_ABOUT THIS TASK_
Emit the entire listing verbatim.

_SUPPLIED DATA_

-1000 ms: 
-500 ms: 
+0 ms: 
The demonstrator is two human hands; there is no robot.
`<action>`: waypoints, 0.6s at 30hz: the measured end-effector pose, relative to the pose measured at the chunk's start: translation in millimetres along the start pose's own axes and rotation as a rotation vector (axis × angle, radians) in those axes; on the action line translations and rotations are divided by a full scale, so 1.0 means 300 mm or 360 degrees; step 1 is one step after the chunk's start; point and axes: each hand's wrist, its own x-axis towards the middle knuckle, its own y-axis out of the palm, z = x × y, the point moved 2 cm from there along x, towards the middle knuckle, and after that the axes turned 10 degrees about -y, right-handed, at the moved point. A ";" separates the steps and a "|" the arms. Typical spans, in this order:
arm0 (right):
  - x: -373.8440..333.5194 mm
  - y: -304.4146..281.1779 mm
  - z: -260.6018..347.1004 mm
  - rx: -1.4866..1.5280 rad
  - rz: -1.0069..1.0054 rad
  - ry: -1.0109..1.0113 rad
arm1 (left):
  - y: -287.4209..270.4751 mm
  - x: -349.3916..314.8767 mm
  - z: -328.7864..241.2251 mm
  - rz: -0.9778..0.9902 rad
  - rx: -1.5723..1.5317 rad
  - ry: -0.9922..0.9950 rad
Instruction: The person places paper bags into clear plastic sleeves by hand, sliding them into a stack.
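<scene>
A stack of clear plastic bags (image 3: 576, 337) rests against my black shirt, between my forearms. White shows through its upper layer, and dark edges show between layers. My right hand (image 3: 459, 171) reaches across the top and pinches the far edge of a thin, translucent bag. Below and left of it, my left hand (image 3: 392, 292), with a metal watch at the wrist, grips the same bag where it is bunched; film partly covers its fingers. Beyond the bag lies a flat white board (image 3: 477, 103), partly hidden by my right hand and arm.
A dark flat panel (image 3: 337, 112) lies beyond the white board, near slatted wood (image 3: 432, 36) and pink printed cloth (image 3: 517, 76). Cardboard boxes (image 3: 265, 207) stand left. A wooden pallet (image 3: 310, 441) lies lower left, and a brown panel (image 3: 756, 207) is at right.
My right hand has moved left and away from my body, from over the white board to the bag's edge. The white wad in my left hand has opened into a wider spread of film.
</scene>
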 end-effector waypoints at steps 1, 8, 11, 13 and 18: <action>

_TASK RESULT_
-1000 ms: 
-500 ms: 
+0 ms: 
The demonstrator is two human hands; there is no robot.
`<action>`: waypoints, 0.6s at 30hz: the measured end-effector pose, relative to the pose measured at the chunk's start: translation in millimetres along the start pose's own axes and rotation as a rotation vector (axis × angle, radians) in those axes; on the action line translations and rotations are divided by a full scale, so 1.0 means 300 mm or 360 degrees; step 1 is one step after the chunk's start; point and axes: each hand's wrist, its own x-axis towards the middle knuckle, its own y-axis out of the palm, z = x × y, the point moved 2 cm from there along x, towards the middle knuckle, and after that the axes turned 10 degrees about -y, right-handed, at the moved point. A ";" separates the steps and a "|" the arms. Typical spans, in this order:
arm0 (right):
  - x: -373.8440..333.5194 mm
  - y: -304.4146..281.1779 mm
  - z: -260.6018..347.1004 mm
  - rx: -1.4866..1.5280 rad
  - rz: -1.0069..1.0054 rad
  - ry: -1.0109..1.0113 rad
arm1 (left):
  - y: -287.4209..270.4751 mm
  - x: -349.3916..314.8767 mm
  - z: -328.7864..241.2251 mm
  - rz: -0.9778..0.9902 rad
  - rx: -1.5723..1.5317 rad
  - ry: -0.9922..0.9950 rad
Instruction: The person places paper bags into clear plastic sleeves by hand, sliding them into a stack.
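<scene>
A stack of clear plastic bags (image 3: 576, 337) rests against my black shirt, between my forearms. White shows through its upper layer, and dark edges show between layers. My right hand (image 3: 459, 171) reaches across the top and pinches the far edge of a thin, translucent bag. Below and left of it, my left hand (image 3: 392, 292), with a metal watch at the wrist, grips the same bag where it is bunched; film partly covers its fingers. Beyond the bag lies a flat white board (image 3: 477, 103), partly hidden by my right hand and arm.
A dark flat panel (image 3: 337, 112) lies beyond the white board, near slatted wood (image 3: 432, 36) and pink printed cloth (image 3: 517, 76). Cardboard boxes (image 3: 265, 207) stand left. A wooden pallet (image 3: 310, 441) lies lower left, and a brown panel (image 3: 756, 207) is at right.
My right hand has moved left and away from my body, from over the white board to the bag's edge. The white wad in my left hand has opened into a wider spread of film.
</scene>
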 end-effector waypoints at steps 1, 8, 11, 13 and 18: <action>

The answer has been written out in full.